Asking prices record lowest monthly rise since October 2008

Asking prices in the UK recorded their lowest monthly rise since October 2008, up just 0.6% in October to £306,712 and are 0.2% below a year ago, the latest index shows.

There was a smaller than usual Autumn price bounce and the number of sellers coming to market was down by 13.5% compared to this time last year, as sluggish prices and imminence of Brexit deadline deter speculative sellers.

The Rightmove October index report also show that the number of sales agreed were virtually unchanged, down by 0.5%, on the same period a year ago and there is currently more chance of getting a sale through to completion, with data showing that the percentage of sales agreed that have fallen through so far this year is the lowest since 2015.

A breakdown of the figures show that in Scotland asking prices increased by 1.6% year on year and 0.7% month on month to £155,684 while in Wales they fell by 0.4% on a monthly basis to £199,696 but are 2.5% higher than a year ago.

In the North East, Yorkshire and Humber and the East Midlands prices fell on a monthly basis, down by 1.7%, 0.3% and 0.4% respectively, but grew year on year. In the North East they are up 0.7% annually to £150,610, in Yorkshire and Humber up 2% to £195,440 and in the East Midlands up 0.4% to £228,326.

The North West saw average asking prices rise by 1.3% month on month and 4% year on year to £201,321 while in the South West the market was also positive, with asking prices up 0.1% on a monthly basis and up 1.1% on an annual basis to £310,609.

In the rest of the South it was a more mixed picture. In the East of England prices rose 0.1% month on month to £351,372 but they are 0.7% below a year ago. In the South East prices rose 1.1% month on month to £404,785, but fell 0.4% year on year.

In Greater London average asking prices were up strongly month on month by 2.4% to £618,432, but on an annual basis they are still 1.1% below where they were a year ago.

‘In a strange Brexit induced paradox, thousands of potential sellers are holding back compared to this time a year ago, though the number of buyers agreeing purchases is virtually the same. Ironically, this means that those who are coming to market have a better chance of selling, so while some would-be sellers are being put off, it’s actually a good time to sell,’ said Miles Shipside, Rightmove director and housing market analyst.

‘Those who are ignoring the Brexit disruption have less competition from stay away sellers, and their prospective buyers have less negotiating power, with a reduced choice of suitable alternatives,’ he added.

The average number of new listings per week was 24,539, the lowest total at this time of year since October 2009. This is down 13.5% on the same period a year ago. Shipside suggests that potential sellers are perhaps being deterred by the lack of price momentum, with not only a muted monthly price rise of 0.6%, but also average new seller asking prices 0.2% lower than this time last year.

He warned that while the number of buyers has held up well so far, the lack of new property listings coming to market now may reduce the number of purchases in coming months as there will be less choice of available properties to tempt buyers.

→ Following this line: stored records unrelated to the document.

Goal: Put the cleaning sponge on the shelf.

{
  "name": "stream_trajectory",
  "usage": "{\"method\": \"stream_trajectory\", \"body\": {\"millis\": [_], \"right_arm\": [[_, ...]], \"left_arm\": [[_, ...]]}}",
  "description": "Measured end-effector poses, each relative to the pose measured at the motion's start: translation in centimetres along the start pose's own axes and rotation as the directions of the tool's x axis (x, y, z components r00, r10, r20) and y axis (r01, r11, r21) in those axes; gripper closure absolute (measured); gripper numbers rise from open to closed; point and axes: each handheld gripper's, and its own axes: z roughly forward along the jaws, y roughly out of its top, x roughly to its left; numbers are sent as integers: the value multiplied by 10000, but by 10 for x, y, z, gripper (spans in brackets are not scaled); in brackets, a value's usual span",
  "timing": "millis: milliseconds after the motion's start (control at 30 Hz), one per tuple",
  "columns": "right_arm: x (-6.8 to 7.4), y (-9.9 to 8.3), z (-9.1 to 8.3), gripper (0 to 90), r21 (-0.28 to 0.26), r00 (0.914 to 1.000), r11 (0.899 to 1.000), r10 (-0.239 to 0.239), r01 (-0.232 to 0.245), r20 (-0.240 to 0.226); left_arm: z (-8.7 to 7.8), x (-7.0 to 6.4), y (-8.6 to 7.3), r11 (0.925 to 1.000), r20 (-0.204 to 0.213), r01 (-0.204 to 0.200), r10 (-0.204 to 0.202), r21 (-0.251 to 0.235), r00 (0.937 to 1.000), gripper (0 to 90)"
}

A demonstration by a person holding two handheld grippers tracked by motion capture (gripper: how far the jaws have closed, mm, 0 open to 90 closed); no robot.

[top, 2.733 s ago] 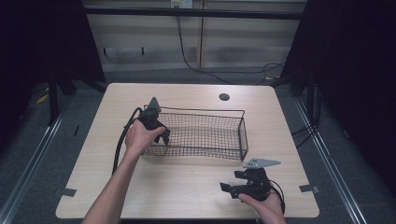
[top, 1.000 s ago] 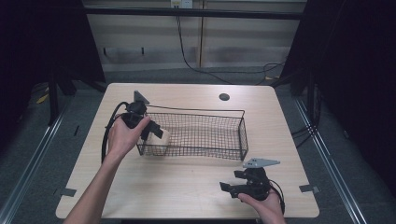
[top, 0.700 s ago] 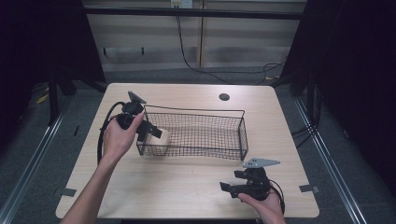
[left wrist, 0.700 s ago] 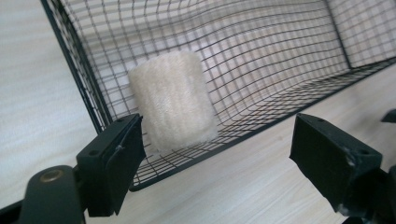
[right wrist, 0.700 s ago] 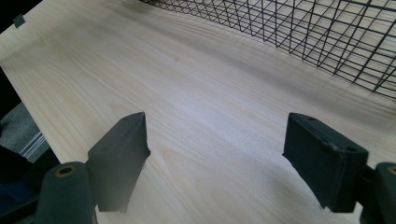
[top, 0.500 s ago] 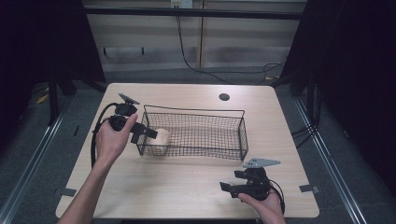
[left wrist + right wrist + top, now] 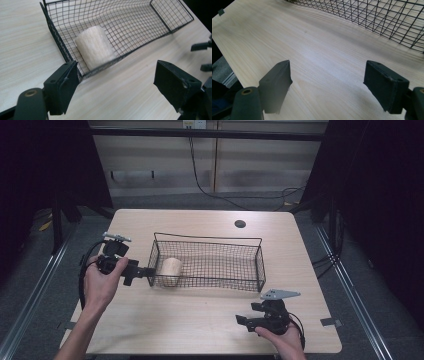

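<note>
- Claw in my left hand (image 7: 141, 272) hangs released, jaws spread wide, just outside the left end of the black wire mesh basket (image 7: 210, 242), nothing between them.
- From the left claw's own view (image 7: 113, 86) the pale beige cylinder with a fuzzy, fibrous face (image 7: 95, 47) lies straight ahead, just past the basket's end wall, inside the basket at its left end.
- That cylinder (image 7: 170, 270) lies on its side on the basket floor, close against the near wall; I cannot tell whether it touches the left end wall.
- Its long axis seems to run roughly across the basket, near wall to far wall, so the curved flank faces my left claw.
- My right claw (image 7: 243, 322) rests released and empty too, low on the light wooden bench (image 7: 190, 330), well apart from the basket's near right corner; its own view (image 7: 325, 86) shows bare bench and the basket's mesh beyond.
- My left claw is far nearer the cylinder, so I judge any reach would fall to it, over the rim rather than through the mesh.
</note>
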Motion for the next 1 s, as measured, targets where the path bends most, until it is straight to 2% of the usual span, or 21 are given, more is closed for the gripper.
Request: {"method": "stream_trajectory", "body": {"millis": [133,367,433,533,633,767,800,833,867,900,933,1000], "right_arm": [[0,0,0,215,-34,10000,10000,19,-19,18],[1,0,1,215,34,10000,10000,9,-9,36],[0,0,2,214,28,10000,10000,35,-35,58],[0,0,2,214,29,10000,10000,-9,9,82],[1,0,2,214,65,9999,10000,-19,18,105],[0,0,3,213,85,9999,10000,-41,40,140],[0,0,3,213,92,9999,9999,-42,40,157],[0,0,3,213,104,9999,9999,-43,42,159],[0,0,4,213,113,9998,9999,-58,56,198],[0,0,4,214,75,9997,10000,-34,32,257],[0,0,4,214,49,9997,10000,-44,42,255],[-1,-2,5,213,-121,9992,9999,-14,19,407]], "left_arm": [[-3,0,-19,10000,206,99,-99,-1,9997,183],[-9,-4,-43,9999,38,-75,75,-105,10000,182],[-8,-5,-52,9997,-38,157,-158,-172,9999,183],[-8,-4,-62,9982,-282,550,-543,238,9981,183],[-6,-4,-74,9987,-435,464,-454,229,9980,183],[3,-3,-97,9991,-336,361,-354,206,9988,183],[7,-3,-102,9989,-333,445,-440,140,9985,183],[7,-3,-108,9996,-286,274,-275,-71,9992,183],[10,-3,-115,9999,-403,89,-93,-98,9991,183],[13,-3,-118,9998,-483,208,-208,2,9986,183],[14,-2,-121,9996,-332,248,-244,117,9992,183],[20,1,-128,9985,309,331,-345,447,9989,183]]}}
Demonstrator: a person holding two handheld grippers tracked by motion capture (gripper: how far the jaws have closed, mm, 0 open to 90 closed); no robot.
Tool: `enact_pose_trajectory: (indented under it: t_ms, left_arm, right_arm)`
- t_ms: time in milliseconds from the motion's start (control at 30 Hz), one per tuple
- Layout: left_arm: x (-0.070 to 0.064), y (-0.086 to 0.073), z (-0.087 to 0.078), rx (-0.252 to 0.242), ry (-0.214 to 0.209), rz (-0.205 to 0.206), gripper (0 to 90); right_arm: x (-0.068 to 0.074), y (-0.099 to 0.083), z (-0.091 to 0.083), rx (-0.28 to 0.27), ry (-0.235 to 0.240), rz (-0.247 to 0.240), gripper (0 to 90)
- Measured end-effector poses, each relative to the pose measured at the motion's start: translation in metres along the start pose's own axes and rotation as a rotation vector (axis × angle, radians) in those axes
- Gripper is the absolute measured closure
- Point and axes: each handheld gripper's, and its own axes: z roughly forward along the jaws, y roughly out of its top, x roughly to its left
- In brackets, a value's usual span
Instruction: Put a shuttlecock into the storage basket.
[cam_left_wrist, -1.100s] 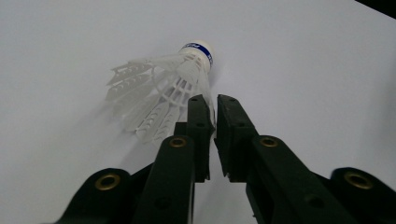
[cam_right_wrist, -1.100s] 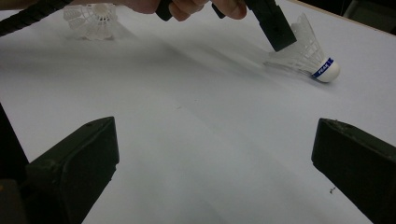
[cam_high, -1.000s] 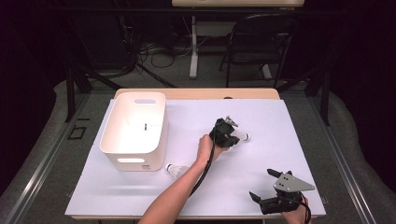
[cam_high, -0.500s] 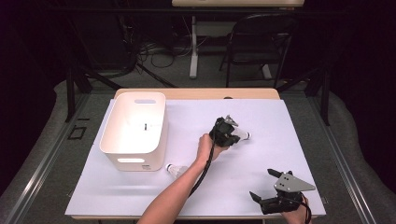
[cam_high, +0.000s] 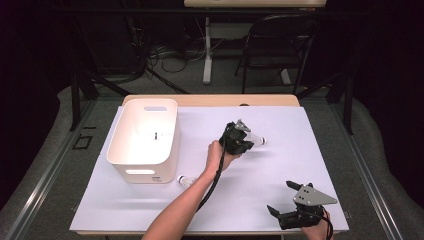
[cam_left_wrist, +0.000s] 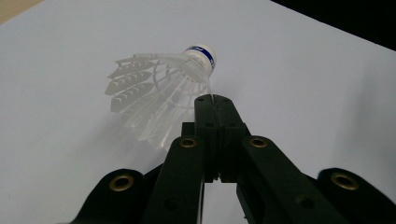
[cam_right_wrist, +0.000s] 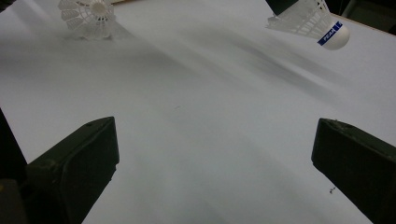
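Plastic shuttlecock (cam_left_wrist: 159, 98), its white slotted skirt and blue-banded cork tip lying on the smooth white bench (cam_high: 280, 165), is pinched at the skirt edge by the left hand-held gripper (cam_left_wrist: 212, 100). Right hand-held gripper (cam_right_wrist: 215, 154) sits spread wide.

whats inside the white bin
The bin holds one small dark item on its white floor, too small to identify. The floor against the near wall is hidden by the rim.
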Motion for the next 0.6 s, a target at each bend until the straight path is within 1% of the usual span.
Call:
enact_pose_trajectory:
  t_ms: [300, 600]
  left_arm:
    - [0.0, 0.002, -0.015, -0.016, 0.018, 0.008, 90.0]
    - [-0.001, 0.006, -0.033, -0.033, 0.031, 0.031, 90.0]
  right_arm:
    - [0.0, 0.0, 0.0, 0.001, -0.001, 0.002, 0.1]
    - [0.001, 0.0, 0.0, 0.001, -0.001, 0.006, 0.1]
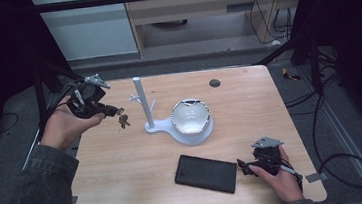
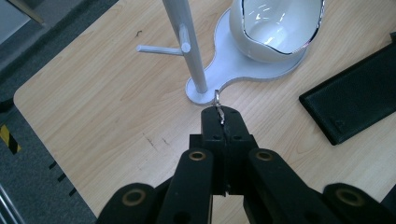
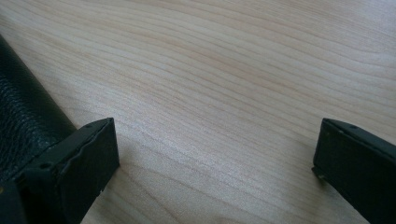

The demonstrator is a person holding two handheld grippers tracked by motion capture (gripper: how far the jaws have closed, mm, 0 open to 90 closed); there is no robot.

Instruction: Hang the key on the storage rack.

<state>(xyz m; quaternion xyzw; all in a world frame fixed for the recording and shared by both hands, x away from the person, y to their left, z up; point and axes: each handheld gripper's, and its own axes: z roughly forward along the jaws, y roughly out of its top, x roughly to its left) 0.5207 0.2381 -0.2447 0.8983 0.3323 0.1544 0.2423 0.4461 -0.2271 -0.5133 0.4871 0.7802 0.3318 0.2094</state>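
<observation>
My left gripper (image 1: pixel 113 110) is held above the table's left side, shut on a small bunch of keys (image 1: pixel 123 120) that dangles from its tips. In the left gripper view the jaws are pressed together (image 2: pixel 220 122) on a metal key ring (image 2: pixel 217 100), just short of the white peg stand (image 2: pixel 192 51) and its side peg (image 2: pixel 159 48). The stand's pole (image 1: pixel 141 100) rises from a white base that also carries a white bowl (image 1: pixel 190 116). My right gripper (image 1: pixel 244 166) rests low at the front right, open and holding nothing (image 3: pixel 215 158), beside a flat black case (image 1: pixel 206 173).
The black case (image 3: pixel 21 123) lies right against the right gripper's left jaw. A wooden table (image 1: pixel 249 105) carries everything, with a small dark grommet (image 1: pixel 214 83) near its far edge. Dark stands and cables surround the table.
</observation>
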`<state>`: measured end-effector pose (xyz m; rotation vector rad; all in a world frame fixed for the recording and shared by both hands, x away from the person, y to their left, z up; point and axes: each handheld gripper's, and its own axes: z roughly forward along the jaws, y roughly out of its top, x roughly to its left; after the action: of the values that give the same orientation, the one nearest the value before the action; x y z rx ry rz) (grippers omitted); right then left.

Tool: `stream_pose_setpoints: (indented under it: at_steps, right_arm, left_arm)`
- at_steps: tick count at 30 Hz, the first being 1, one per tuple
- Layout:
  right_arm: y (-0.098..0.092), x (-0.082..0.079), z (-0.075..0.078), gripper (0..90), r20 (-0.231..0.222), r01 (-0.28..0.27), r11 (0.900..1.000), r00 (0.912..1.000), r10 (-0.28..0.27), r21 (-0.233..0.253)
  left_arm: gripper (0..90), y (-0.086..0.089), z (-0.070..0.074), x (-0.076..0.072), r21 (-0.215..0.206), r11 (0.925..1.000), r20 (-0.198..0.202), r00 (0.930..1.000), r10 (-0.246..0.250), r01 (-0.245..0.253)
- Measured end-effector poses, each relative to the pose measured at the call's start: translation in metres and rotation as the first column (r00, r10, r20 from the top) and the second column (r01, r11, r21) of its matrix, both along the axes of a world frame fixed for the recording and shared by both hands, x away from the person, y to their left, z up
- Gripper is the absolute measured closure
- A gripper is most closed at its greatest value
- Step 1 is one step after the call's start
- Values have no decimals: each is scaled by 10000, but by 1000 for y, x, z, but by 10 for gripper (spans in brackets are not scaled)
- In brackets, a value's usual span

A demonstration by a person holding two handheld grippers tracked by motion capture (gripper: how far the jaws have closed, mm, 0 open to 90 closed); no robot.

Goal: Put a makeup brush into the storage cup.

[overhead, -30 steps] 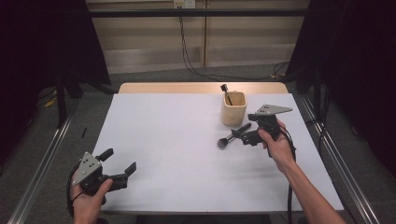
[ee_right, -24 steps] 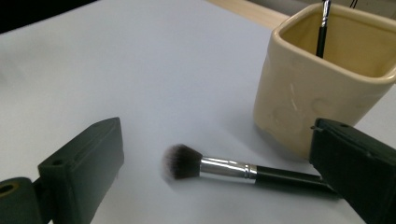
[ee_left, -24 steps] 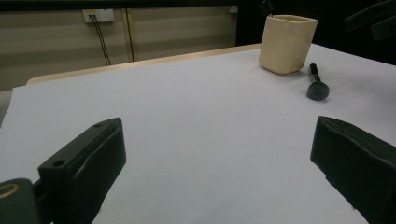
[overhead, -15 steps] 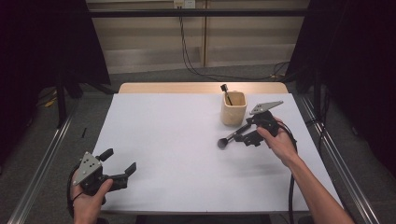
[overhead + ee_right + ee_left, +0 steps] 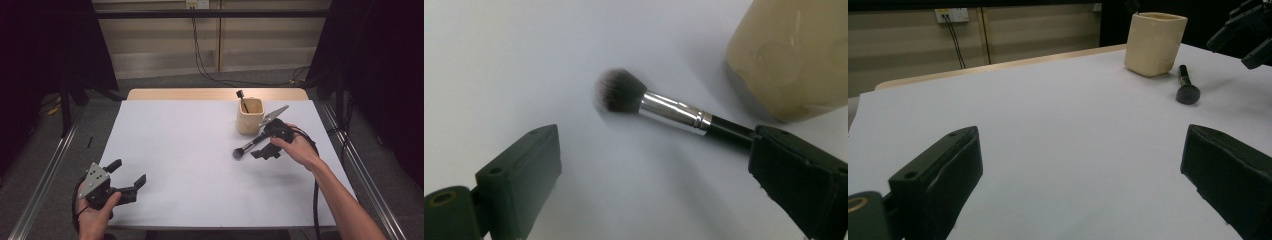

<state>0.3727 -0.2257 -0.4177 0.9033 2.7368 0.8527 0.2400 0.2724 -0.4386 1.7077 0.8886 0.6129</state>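
A black makeup brush (image 5: 245,148) with a silver ferrule lies on the white table (image 5: 190,150), bristle end pointing left, just in front of a cream cup (image 5: 249,116). My right gripper (image 5: 261,145) is open, low over the brush's handle end; in the right gripper view the brush (image 5: 659,107) runs from between the jaws to behind the right jaw, beside the cup (image 5: 794,55). My left gripper (image 5: 128,172) is open and holds nothing at the table's near left corner. From it I see the cup (image 5: 1154,44) and brush head (image 5: 1187,92) far off.
A second dark brush (image 5: 241,100) stands in the cup. The table's wooden far edge (image 5: 200,94) lies behind it, with metal rails along both sides. The right gripper's cable trails toward the near right edge.
The right hand has rolled, tipping its grey plate up, and edged toward the cup. The brush head stays in about the same spot. The left gripper has not moved.
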Motion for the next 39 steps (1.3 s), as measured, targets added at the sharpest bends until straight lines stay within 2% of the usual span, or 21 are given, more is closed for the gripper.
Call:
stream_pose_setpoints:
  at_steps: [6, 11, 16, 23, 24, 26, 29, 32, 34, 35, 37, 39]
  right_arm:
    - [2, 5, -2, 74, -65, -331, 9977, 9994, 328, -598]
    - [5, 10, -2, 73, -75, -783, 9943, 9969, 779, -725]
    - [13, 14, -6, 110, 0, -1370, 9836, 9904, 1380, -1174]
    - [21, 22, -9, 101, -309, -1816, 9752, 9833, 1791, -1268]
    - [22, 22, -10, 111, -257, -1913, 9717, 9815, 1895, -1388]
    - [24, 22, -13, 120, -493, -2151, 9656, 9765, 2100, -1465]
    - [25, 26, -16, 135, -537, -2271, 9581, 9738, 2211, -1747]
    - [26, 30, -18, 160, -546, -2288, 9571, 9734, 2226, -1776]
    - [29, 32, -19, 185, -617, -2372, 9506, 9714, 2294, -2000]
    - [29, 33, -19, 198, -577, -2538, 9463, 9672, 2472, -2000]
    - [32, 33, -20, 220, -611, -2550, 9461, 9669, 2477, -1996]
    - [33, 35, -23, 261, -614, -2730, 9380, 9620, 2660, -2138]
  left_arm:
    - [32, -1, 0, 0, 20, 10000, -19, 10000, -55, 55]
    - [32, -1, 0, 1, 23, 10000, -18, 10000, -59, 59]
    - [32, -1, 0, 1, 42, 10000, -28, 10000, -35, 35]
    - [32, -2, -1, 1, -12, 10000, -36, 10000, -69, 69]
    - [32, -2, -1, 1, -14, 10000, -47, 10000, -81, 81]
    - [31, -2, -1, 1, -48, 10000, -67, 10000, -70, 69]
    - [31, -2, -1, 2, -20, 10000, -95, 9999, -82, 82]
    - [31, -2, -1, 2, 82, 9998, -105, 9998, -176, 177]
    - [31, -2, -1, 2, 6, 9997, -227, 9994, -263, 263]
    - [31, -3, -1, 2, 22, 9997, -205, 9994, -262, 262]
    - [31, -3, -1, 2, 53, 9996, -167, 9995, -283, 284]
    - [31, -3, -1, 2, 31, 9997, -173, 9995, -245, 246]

‘Some sellers are speculative, encouraged to try their luck if they judge that the market has a degree of froth which might increase their chances of banking a high price. With upwards pricing power now pretty flat, some sellers who are motivated by maximising their money seem to be holding back. They may be waiting for more certainty around both achieving their price aspirations and also the Brexit outcome,’ shipside explained.

‘While the number of new sellers has fallen, many of those who might normally have chanced their arm this autumn might in any case not have been seriously committed to making a move happen. This is a price-sensitive market, so if sellers are not willing to be realistic on their initial asking price, or to accept a lower offer, they can end up wasting time for both themselves and their agent,’ he added.

As sales aren’t falling through as regularly as they have been, it suggests that the market is currently being driven by must movers, according to Nick Leeming, Chairman of Jackson-Stops.

‘Despite Rightmove’s figures showing that stock is currently lower across the nation, once the UK does leave the European Union, whether that be on the 31 October or otherwise, I expect to see an increase in listings and greater activity levels, with the prospect of a modest uplift in property prices in the new year,’ he said.

‘However, to get the market moving properly again at all levels we do need some confirmation on stamp duty, which we hope will be delivered on Budget day. Prohibitive stamp duty charges have long been a challenge for those on all rungs of the property ladder, and so both buyers and sellers will now be eagerly awaiting Government’s plans on how they will address this. It was a key focus in Boris Johnson’s campaign to become Prime Minister and so it would be very disappointing if this was once again brushed under the carpet,’ he pointed out.